Fine-tuning ORBGRAND with Very Few Channel Soft Values
Li Wan, Huarui Yin, Wenyi Zhang

TL;DR
This paper introduces a fine-tuning approach for ORBGRAND that uses minimal channel soft information to significantly improve decoding performance while maintaining low complexity.
Contribution
A novel fine-tuning method for ORBGRAND leveraging very few soft values, guided by a new metric based on integer partitioning theory, to enhance decoding accuracy.
Findings
Significant performance gains over standard ORBGRAND.
The proposed method incurs negligible additional complexity.
The metric accurately predicts well-orderedness of error patterns.
Abstract
Guessing random additive noise decoding (GRAND) is a universal decoding paradigm that decodes by repeatedly testing error patterns until identifying a codeword, where the ordering of tests is generated by the received channel values. On one hand, while testing error patterns in a descending order of posterior probabilities leads to maximum likelihood decoding, its implementation complexity is prohibitive.

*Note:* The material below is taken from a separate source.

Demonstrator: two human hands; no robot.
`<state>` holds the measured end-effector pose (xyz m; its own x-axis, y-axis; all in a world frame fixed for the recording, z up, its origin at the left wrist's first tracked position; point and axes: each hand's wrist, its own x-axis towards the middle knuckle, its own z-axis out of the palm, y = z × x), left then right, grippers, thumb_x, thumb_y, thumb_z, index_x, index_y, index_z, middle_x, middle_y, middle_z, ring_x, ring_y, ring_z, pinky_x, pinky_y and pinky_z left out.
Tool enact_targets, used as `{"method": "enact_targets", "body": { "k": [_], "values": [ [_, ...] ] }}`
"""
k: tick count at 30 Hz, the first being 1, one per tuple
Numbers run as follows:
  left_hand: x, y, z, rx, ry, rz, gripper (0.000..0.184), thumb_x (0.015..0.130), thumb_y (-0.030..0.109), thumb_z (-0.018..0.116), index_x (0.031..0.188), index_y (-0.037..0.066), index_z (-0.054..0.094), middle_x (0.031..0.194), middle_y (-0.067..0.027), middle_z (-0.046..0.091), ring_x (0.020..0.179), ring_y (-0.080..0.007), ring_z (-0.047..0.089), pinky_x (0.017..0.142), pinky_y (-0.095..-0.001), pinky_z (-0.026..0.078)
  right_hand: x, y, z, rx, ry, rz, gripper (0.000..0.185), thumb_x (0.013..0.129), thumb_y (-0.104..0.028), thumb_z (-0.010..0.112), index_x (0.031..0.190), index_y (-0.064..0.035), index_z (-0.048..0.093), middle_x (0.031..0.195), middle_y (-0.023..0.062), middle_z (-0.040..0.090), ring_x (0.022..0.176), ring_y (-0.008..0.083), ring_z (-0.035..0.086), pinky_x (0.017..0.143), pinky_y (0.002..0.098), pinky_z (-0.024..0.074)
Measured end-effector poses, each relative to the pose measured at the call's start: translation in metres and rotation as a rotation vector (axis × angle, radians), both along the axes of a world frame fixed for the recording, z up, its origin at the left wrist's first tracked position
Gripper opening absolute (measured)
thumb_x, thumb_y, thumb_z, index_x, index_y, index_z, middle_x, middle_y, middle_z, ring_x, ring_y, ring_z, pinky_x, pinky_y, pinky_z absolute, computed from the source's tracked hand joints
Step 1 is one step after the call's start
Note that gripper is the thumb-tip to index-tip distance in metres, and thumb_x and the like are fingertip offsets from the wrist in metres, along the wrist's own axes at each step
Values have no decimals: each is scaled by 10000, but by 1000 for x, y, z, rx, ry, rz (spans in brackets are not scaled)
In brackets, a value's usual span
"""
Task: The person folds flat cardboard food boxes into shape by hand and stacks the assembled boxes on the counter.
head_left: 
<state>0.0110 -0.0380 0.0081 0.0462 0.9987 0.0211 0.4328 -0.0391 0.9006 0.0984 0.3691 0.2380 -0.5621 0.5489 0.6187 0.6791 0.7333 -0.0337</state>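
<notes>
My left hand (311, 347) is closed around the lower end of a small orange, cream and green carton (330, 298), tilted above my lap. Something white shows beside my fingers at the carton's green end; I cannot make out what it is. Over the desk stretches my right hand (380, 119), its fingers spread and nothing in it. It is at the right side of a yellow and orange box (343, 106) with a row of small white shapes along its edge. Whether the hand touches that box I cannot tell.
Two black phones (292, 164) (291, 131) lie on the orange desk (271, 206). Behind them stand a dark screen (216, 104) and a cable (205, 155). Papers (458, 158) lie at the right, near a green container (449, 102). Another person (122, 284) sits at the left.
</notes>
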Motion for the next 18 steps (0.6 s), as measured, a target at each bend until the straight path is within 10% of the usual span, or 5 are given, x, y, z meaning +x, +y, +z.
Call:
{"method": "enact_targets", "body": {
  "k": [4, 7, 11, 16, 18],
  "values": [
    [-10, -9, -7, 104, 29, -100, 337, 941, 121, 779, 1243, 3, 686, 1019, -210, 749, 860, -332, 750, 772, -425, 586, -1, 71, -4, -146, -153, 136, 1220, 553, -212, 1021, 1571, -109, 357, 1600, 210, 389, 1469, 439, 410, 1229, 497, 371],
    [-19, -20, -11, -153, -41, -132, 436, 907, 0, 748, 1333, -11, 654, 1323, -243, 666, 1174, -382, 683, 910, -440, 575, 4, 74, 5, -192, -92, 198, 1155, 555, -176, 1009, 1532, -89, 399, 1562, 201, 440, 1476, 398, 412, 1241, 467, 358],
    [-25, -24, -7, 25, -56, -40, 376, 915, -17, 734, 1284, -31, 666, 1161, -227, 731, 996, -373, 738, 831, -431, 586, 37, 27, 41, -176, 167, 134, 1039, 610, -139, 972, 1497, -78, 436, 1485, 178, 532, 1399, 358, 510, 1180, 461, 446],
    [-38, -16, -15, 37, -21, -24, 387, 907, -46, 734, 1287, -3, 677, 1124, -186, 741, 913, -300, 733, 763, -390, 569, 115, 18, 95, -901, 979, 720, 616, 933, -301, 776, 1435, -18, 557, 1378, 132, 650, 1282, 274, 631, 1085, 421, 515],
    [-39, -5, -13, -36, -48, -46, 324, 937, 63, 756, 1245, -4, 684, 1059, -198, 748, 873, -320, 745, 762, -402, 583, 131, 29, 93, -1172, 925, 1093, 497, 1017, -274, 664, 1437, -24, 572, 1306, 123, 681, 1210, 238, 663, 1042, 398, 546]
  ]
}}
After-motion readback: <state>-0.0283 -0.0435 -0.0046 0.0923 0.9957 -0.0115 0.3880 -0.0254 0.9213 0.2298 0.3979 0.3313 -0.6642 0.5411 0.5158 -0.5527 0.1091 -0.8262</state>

On the other hand, testing error patterns with a prescribed set of error patterns permuted by the ranking among magnitudes of log-likelihood ratios (i.e., ordered reliability bits, ORB) enables efficient implementation, but results in performance loss for finite-length codes. Aiming at harnessing the strengths of these two approaches, this work proposes a fine-tuning method to improve ORBGRAND, adjusting the ordering of tests with the aid of very few exact channel soft values. This…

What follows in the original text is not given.